# 223.



## ohio_coyote (Jun 20, 2008)

well guys i want a 223 my dad has a 222 but bullets are very expensive for it... so my dad said i can be good and work around the house and stuff and get money.. so ya.. but i was wondering if u guys would prefer something else that would be more powerful or have even cheaper bullets then the 223 or just the same price.. i was just wondering cas i am pry going to pay 200 of 300 nothing more depends on wat it takes to earn the money well thanks

and i don't want 22-250


----------



## hunt4P&amp;Y (Sep 23, 2004)

Go with the .223 about the best all around cal you can get for the money!

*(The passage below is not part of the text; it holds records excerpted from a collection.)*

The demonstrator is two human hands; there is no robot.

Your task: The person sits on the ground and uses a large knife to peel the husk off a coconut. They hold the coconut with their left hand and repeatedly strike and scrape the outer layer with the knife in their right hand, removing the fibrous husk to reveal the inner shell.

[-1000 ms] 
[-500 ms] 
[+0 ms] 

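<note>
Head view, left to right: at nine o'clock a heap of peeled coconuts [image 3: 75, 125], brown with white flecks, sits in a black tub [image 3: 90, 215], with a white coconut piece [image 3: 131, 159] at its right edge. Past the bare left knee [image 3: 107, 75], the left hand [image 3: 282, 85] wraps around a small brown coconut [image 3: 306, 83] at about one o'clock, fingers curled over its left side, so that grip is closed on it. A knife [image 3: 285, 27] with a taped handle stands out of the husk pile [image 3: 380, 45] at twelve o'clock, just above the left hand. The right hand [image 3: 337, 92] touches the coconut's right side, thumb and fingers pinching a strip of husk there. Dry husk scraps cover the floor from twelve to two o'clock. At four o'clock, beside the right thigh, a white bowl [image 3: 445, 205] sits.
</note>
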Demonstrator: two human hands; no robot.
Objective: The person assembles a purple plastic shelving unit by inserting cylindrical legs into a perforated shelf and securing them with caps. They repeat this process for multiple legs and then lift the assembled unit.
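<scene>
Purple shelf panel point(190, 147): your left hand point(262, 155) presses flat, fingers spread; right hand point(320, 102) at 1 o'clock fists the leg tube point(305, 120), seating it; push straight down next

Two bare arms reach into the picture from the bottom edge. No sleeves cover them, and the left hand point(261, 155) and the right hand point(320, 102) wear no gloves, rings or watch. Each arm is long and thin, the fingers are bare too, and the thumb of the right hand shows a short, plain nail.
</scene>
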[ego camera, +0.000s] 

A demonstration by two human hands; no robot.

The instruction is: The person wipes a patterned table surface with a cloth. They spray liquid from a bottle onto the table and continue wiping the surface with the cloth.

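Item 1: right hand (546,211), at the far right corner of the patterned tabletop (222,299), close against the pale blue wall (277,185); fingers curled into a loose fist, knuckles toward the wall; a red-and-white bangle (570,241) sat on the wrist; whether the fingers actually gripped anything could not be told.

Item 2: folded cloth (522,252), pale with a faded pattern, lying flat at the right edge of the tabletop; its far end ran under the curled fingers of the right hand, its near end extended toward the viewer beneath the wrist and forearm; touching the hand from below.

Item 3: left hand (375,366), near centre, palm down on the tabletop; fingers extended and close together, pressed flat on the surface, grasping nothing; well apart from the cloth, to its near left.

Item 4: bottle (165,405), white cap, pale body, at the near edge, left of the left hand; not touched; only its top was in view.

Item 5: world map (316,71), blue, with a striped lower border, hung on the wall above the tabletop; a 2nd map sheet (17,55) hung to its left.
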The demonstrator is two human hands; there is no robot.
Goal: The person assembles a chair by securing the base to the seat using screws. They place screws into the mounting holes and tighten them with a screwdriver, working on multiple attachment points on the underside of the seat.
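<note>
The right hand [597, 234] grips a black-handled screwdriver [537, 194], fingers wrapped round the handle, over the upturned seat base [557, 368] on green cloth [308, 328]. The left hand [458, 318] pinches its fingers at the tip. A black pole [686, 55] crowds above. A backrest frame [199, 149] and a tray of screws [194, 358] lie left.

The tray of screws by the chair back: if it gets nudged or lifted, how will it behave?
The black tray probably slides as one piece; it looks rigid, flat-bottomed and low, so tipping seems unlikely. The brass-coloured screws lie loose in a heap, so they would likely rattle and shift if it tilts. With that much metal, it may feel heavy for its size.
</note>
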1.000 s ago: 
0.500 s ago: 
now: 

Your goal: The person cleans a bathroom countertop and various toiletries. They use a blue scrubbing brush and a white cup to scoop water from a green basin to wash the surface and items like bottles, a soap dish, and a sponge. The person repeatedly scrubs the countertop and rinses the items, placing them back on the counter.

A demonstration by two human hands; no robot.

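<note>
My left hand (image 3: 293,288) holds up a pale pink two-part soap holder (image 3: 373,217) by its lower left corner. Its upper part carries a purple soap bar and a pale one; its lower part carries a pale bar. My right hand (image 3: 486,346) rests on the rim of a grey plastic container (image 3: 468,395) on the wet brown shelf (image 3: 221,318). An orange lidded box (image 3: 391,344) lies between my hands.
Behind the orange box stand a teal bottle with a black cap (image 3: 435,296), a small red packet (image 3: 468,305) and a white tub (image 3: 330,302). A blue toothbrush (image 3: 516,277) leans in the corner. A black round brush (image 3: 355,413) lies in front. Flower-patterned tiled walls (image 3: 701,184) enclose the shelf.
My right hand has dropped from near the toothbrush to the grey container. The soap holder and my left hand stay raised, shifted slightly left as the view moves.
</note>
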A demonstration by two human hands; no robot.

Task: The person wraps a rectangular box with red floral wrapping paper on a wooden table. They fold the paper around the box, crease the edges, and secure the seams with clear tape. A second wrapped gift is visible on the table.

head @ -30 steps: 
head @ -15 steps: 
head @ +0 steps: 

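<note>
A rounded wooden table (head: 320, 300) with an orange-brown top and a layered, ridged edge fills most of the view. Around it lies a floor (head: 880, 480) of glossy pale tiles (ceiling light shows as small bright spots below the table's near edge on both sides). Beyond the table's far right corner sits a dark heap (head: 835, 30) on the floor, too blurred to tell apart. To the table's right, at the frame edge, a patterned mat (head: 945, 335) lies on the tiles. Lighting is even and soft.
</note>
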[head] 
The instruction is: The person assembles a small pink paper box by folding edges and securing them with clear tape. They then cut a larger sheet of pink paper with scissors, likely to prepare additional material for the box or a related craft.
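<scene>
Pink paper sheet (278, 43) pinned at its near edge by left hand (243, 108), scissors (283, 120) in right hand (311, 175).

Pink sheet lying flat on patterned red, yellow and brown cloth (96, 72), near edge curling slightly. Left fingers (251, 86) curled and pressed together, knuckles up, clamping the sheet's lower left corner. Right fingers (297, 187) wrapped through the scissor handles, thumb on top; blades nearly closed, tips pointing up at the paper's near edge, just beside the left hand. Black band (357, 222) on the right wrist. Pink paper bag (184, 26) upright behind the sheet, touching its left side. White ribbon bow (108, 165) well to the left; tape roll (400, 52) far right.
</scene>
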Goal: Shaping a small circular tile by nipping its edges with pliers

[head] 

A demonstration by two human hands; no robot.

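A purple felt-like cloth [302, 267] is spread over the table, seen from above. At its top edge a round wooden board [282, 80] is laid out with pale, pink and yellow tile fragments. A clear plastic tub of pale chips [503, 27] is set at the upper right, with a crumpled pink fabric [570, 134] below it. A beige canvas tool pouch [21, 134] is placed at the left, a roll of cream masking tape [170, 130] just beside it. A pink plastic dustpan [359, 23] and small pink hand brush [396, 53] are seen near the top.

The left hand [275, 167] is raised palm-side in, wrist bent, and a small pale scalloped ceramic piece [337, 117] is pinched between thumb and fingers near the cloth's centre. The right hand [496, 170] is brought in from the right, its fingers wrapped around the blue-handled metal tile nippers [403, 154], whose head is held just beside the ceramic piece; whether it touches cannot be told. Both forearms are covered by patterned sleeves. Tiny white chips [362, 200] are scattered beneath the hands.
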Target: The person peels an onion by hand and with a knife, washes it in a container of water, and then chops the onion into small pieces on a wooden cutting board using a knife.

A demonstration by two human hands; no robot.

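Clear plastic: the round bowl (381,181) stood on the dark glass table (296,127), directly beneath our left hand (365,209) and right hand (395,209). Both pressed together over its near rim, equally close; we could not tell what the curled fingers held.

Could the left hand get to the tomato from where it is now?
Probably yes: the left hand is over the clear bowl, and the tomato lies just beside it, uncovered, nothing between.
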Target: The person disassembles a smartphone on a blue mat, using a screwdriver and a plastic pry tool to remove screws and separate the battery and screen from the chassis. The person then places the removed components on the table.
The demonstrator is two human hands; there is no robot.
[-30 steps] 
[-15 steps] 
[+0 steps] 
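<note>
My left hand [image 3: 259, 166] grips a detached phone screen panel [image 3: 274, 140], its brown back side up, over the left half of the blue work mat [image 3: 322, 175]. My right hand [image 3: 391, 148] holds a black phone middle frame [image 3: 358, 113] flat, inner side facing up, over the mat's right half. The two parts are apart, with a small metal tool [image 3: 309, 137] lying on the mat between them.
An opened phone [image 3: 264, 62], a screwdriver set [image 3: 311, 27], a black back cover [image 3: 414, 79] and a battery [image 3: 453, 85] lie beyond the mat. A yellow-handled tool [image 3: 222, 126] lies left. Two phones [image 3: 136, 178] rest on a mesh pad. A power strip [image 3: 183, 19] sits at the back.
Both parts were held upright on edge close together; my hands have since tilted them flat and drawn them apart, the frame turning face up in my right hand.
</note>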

There is also a sticky thread above that has hashed this topic over and over again!


----------



## ohio_coyote (Jun 20, 2008)

ya i kno i i just was wondering if there was another caliber that was better.. thanks


----------



## hunt4P&amp;Y (Sep 23, 2004)

For what you are looking for I would say this is about as good as it gets!


----------



## ohio_coyote (Jun 20, 2008)

OK! thanks!!!!!


----------



## DeadCoyote (Dec 27, 2006)

Yep get the 223. Just curious as to why you are set on not getting a 22-250 though?


----------



## Fallguy (Jan 23, 2004)

You won't be disappointed with a 223 for a calling rifle. As you have set your price range what are you looking at getting? You could get a new Stevens 200 or a Weatherby Vanguard for not much more than you posted. I would recommend both guns I have a Vanguard and love the thing and I have never heard anything bad about the Stevens, other than the ugly stock they have. But coyotes don't care how ugly your gun is anyway!


----------



## wmmichael20 (Dec 19, 2007)

I agree with the rest of the guys for the money the 223 is hard to beat ....I have two of them ..... if you dont mind single shots the new england and rossi singles are decent guns as well as the others mentioned


----------